AIM OF THE EXERCISE: Give the listing again word for word, excluding the pictures it contains.

(DATA)

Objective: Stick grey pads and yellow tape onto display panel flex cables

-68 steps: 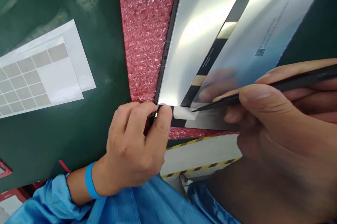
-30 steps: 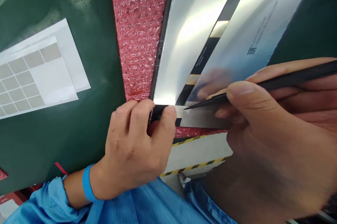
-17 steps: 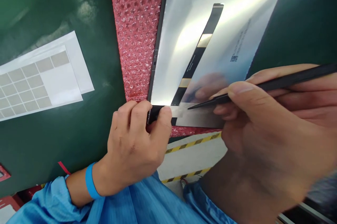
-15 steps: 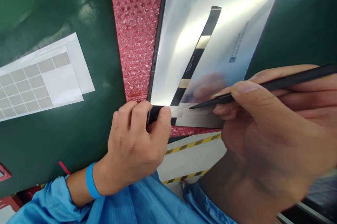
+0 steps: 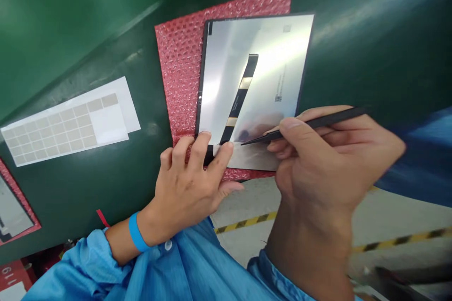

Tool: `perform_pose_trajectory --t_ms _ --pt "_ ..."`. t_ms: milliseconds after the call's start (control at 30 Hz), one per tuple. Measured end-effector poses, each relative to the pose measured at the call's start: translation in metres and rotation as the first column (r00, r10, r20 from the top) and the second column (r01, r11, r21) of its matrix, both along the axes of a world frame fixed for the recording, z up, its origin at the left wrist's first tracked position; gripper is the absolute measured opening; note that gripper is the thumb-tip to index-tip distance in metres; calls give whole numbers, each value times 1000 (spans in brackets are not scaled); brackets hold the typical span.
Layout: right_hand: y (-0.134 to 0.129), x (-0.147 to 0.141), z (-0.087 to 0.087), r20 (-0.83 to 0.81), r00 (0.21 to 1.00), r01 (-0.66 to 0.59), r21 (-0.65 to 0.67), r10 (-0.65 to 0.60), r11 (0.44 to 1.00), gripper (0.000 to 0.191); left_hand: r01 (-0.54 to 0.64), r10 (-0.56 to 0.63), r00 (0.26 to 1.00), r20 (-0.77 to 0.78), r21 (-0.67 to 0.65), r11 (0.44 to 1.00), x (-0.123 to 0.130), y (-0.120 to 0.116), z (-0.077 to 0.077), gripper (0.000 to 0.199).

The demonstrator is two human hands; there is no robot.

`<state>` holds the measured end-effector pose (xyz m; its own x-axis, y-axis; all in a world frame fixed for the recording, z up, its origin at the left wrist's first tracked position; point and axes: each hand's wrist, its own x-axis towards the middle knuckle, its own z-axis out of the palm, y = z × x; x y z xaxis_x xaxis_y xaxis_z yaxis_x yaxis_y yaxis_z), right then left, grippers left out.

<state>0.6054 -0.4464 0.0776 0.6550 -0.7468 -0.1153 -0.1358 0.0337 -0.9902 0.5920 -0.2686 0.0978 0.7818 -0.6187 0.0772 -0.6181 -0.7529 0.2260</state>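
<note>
A silvery flat display panel (image 5: 226,61) lies face down, its back crossed by a slanted black-and-gold flex cable (image 5: 240,98). Spread fingers of my left hand (image 5: 192,176) rest on the panel's near left corner, index fingertip beside the cable's lower end, thumb apart below the edge. My right hand (image 5: 318,155) grips black pointed tweezers (image 5: 328,118) like a pen. Their tip points left, just right of the cable's lower end; whether it touches the panel I cannot tell. Pink bubble wrap (image 5: 180,79) lies under the panel.
On the green table (image 5: 148,150) to the left is a white sheet (image 5: 113,119) bearing rows of grey rectangular stickers. Another panel (image 5: 14,207) on pink wrap sits at the left edge. A red box (image 5: 14,277) stands lower left. Yellow-black tape (image 5: 247,222) marks the floor.
The view has pulled back, so the whole panel shows. My left thumb now sticks out below the panel's edge. The tweezers' tip stays near the cable's lower end, slightly closer to it.
</note>
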Motion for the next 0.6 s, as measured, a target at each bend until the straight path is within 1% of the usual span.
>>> perform_pose_trajectory --t_ms 67,133,200,233,267,367,433,500,600 --pt "1 -1 -2 15 1000 17 0 -17 1000 20 -11 10 1000 3 62 998 -2 2 3 61" --pt "3 -1 -4 33 999 25 3 -25 1000 20 -59 57 998 22 112 992 -5 6 6 60" --pt "4 -2 -6 50 998 28 17 -28 999 21 -97 91 995 52 149 984 -7 7 7 60" --pt "5 -2 -7 54 998 28 23 -29 999 22 -97 88 994 67 155 983 -8 7 7 61" --pt "6 -2 -8 58 998 31 30 -33 999 23 -82 71 995 77 154 985 -9 6 6 63" --pt "7 -2 -9 71 996 48 55 -52 997 24 14 -27 995 96 132 991 -13 -1 2 67" --pt "8 -2 -10 83 994 65 75 -71 995 23 44 -56 995 88 129 991 -14 -3 0 68" --pt "9 -1 -11 89 993 75 82 -82 994 23 13 -23 996 81 124 992 -16 -1 -1 65" --pt "10 -1 -13 100 991 77 81 -85 994 23 -89 80 993 88 112 990 -19 9 -1 60"
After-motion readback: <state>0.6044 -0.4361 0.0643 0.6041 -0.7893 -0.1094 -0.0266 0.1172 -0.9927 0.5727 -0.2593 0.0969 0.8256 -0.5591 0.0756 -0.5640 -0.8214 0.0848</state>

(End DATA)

RESULT:
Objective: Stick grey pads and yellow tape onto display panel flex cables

-68 steps: 
-30 steps: 
-17 steps: 
-15 steps: 
+0 steps: 

Tool: `perform_pose_trajectory --t_ms _ --pt "_ ..."`. t_ms: milliseconds after the call's start (control at 30 Hz), one per tuple. Measured end-effector poses, each relative to the pose measured at the call's start: translation in metres and rotation as the first column (r00, r10, r20 from the top) and the second column (r01, r11, r21) of its matrix, both along the axes of a world frame fixed for the recording, z up, its origin at the left wrist's first tracked position; gripper is the absolute measured opening; note that gripper is the thumb-tip to index-tip distance in metres; calls give whole numbers, each value times 1000 (spans in brackets are not scaled); brackets hold the typical span.
Layout: right_hand: y (-0.134 to 0.129), x (-0.147 to 0.141), z (-0.087 to 0.087), r20 (-0.83 to 0.81), r00 (0.21 to 1.00), r01 (-0.66 to 0.59), r21 (-0.65 to 0.67), r10 (-0.65 to 0.60), r11 (0.44 to 1.00), gripper (0.000 to 0.191); left_hand: r01 (-0.54 to 0.64), r10 (-0.56 to 0.63), r00 (0.26 to 1.00), r20 (-0.77 to 0.78), r21 (-0.67 to 0.65), r11 (0.44 to 1.00), x (-0.123 to 0.130), y (-0.120 to 0.116), z (-0.077 to 0.077), gripper (0.000 to 0.199).

The demonstrator is two human hands; there is no robot.

`<state>` holds the measured end-effector pose (xyz m; its own x-axis, y-axis; all in a world frame fixed for the recording, z up, its origin at the left wrist's first tracked position; point and axes: each hand's wrist, its own x-axis towards the middle knuckle, its own z-axis out of the palm, y = z × x; x y z xaxis_x xaxis_y xaxis_z yaxis_x yaxis_y yaxis_z), right then left, grippers left out.

<state>0.6054 -0.4464 0.0776 0.6550 -0.7468 -0.1153 -0.1358 0.0337 -0.9902 0.5920 -0.2686 0.0978 0.7818 -0.6187 0.0772 -0.6181 -0.7529 0.2260</state>
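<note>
A silvery flat display panel (image 5: 226,61) lies face down, its back crossed by a slanted black-and-gold flex cable (image 5: 240,98). Spread fingers of my left hand (image 5: 192,176) rest on the panel's near left corner, index fingertip beside the cable's lower end, thumb apart below the edge. My right hand (image 5: 318,155) grips black pointed tweezers (image 5: 328,118) like a pen. Their tip points left, just right of the cable's lower end; whether it touches the panel I cannot tell. Pink bubble wrap (image 5: 180,79) lies under the panel.
On the green table (image 5: 148,150) to the left is a white sheet (image 5: 113,119) bearing rows of grey rectangular stickers. Another panel (image 5: 14,207) on pink wrap sits at the left edge. A red box (image 5: 14,277) stands lower left. Yellow-black tape (image 5: 247,222) marks the floor.
The view has pulled back, so the whole panel shows. My left thumb now sticks out below the panel's edge. The tweezers' tip stays near the cable's lower end, slightly closer to it.
</note>
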Motion for the next 0.6 s, as measured, a target at each bend until the straight path is within 1% of the usual span.
>>> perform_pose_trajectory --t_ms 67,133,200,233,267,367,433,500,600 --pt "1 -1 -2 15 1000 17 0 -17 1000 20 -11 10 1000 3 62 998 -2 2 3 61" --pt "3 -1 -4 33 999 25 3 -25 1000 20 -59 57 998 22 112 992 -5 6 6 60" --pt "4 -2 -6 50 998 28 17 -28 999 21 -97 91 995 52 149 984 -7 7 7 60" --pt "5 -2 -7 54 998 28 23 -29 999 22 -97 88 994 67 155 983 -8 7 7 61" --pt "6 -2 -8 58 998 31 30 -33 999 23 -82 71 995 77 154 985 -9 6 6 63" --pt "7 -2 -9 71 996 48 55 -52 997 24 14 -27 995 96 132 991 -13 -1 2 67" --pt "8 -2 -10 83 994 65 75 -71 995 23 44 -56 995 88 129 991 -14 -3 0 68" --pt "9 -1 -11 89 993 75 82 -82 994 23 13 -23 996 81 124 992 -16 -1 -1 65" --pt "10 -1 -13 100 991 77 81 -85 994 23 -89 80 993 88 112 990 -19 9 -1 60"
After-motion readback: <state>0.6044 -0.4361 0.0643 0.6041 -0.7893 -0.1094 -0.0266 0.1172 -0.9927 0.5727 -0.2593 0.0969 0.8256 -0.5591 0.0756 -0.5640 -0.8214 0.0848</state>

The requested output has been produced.